Copy every line of the data that includes the string "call".
(Beginning of Stored data)
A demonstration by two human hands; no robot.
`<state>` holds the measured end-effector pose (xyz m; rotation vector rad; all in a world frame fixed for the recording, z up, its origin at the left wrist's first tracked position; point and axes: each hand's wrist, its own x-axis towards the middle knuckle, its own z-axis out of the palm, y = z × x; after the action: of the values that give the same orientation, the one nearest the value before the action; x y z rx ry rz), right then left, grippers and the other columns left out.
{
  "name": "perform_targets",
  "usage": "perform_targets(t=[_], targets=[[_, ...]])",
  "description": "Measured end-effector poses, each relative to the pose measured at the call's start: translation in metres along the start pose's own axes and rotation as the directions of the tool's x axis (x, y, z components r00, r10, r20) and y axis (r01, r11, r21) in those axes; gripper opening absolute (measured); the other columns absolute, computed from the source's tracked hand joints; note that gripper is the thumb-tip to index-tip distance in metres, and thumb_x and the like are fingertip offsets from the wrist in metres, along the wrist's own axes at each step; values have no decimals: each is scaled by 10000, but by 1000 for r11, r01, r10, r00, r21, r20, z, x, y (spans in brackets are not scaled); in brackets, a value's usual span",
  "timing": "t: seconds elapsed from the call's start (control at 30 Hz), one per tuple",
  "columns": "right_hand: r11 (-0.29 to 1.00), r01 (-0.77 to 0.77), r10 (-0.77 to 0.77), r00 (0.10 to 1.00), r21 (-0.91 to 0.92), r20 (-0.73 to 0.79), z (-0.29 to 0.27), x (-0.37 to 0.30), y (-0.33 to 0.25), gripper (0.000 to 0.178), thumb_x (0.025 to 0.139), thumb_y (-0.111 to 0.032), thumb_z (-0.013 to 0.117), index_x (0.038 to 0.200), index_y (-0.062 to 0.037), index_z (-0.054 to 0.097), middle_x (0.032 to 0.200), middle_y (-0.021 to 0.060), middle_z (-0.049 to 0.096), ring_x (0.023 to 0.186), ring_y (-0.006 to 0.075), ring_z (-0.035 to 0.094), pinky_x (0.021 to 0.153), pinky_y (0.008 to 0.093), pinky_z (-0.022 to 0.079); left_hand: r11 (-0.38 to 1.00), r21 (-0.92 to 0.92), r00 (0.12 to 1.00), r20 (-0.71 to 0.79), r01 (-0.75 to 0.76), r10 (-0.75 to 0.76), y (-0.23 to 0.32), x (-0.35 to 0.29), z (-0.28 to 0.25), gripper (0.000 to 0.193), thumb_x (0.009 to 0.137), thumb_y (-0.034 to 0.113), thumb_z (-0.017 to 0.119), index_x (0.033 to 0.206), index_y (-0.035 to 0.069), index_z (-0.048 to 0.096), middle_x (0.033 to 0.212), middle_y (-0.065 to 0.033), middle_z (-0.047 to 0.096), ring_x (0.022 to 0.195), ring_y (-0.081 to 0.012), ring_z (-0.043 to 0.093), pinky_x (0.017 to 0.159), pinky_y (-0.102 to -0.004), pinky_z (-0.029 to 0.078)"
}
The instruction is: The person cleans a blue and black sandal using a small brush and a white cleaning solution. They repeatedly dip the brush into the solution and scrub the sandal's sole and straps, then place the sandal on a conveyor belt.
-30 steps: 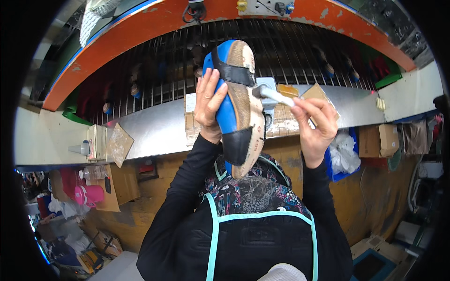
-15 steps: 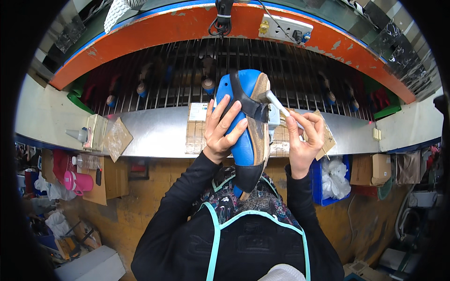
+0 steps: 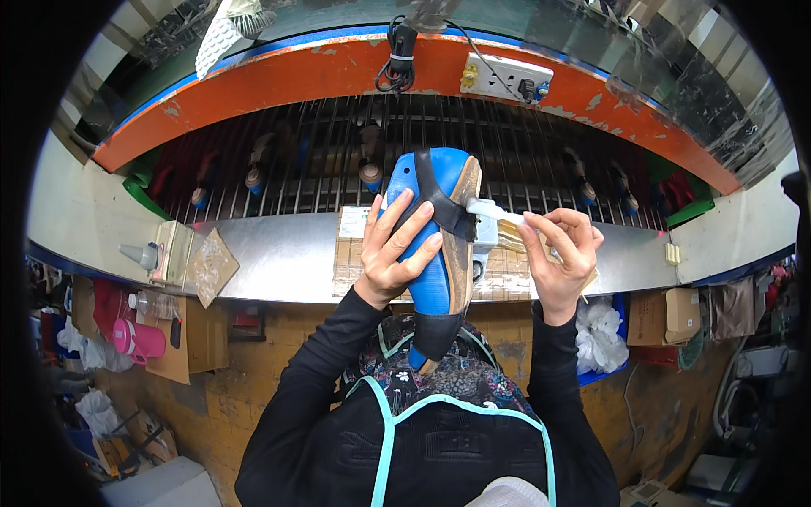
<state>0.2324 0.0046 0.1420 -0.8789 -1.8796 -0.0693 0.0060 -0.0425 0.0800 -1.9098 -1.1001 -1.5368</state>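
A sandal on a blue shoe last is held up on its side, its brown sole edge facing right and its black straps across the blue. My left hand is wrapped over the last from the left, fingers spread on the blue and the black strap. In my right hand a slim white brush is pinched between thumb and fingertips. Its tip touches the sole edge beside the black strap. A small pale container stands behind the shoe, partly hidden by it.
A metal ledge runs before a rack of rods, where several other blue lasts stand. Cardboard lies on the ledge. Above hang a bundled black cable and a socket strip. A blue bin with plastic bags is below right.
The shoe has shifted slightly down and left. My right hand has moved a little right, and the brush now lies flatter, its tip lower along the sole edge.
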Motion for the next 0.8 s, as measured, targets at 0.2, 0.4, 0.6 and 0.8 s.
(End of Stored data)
Solution to this problem.
  "description": "Measured end-effector poses, each relative to the pose measured at the call's start: translation in metres along the start pose's own axes and rotation as the directions of the tool's x axis (x, y, z components r00, r10, r20) and y axis (r01, r11, r21) in those axes; gripper opening absolute (measured); the other columns absolute, computed from the source's tracked hand joints; note that gripper is the thumb-tip to index-tip distance in metres, and thumb_x and the like are fingertip offsets from the wrist in metres, along the wrist's own axes at each step; values have no decimals: each is scaled by 10000, but by 1000 for r11, r01, r10, r00, r21, r20, z, x, y (spans in brackets are not scaled); in brackets, a value's usual span",
  "timing": "t: seconds elapsed from the call's start (control at 30 Hz), one per tuple",

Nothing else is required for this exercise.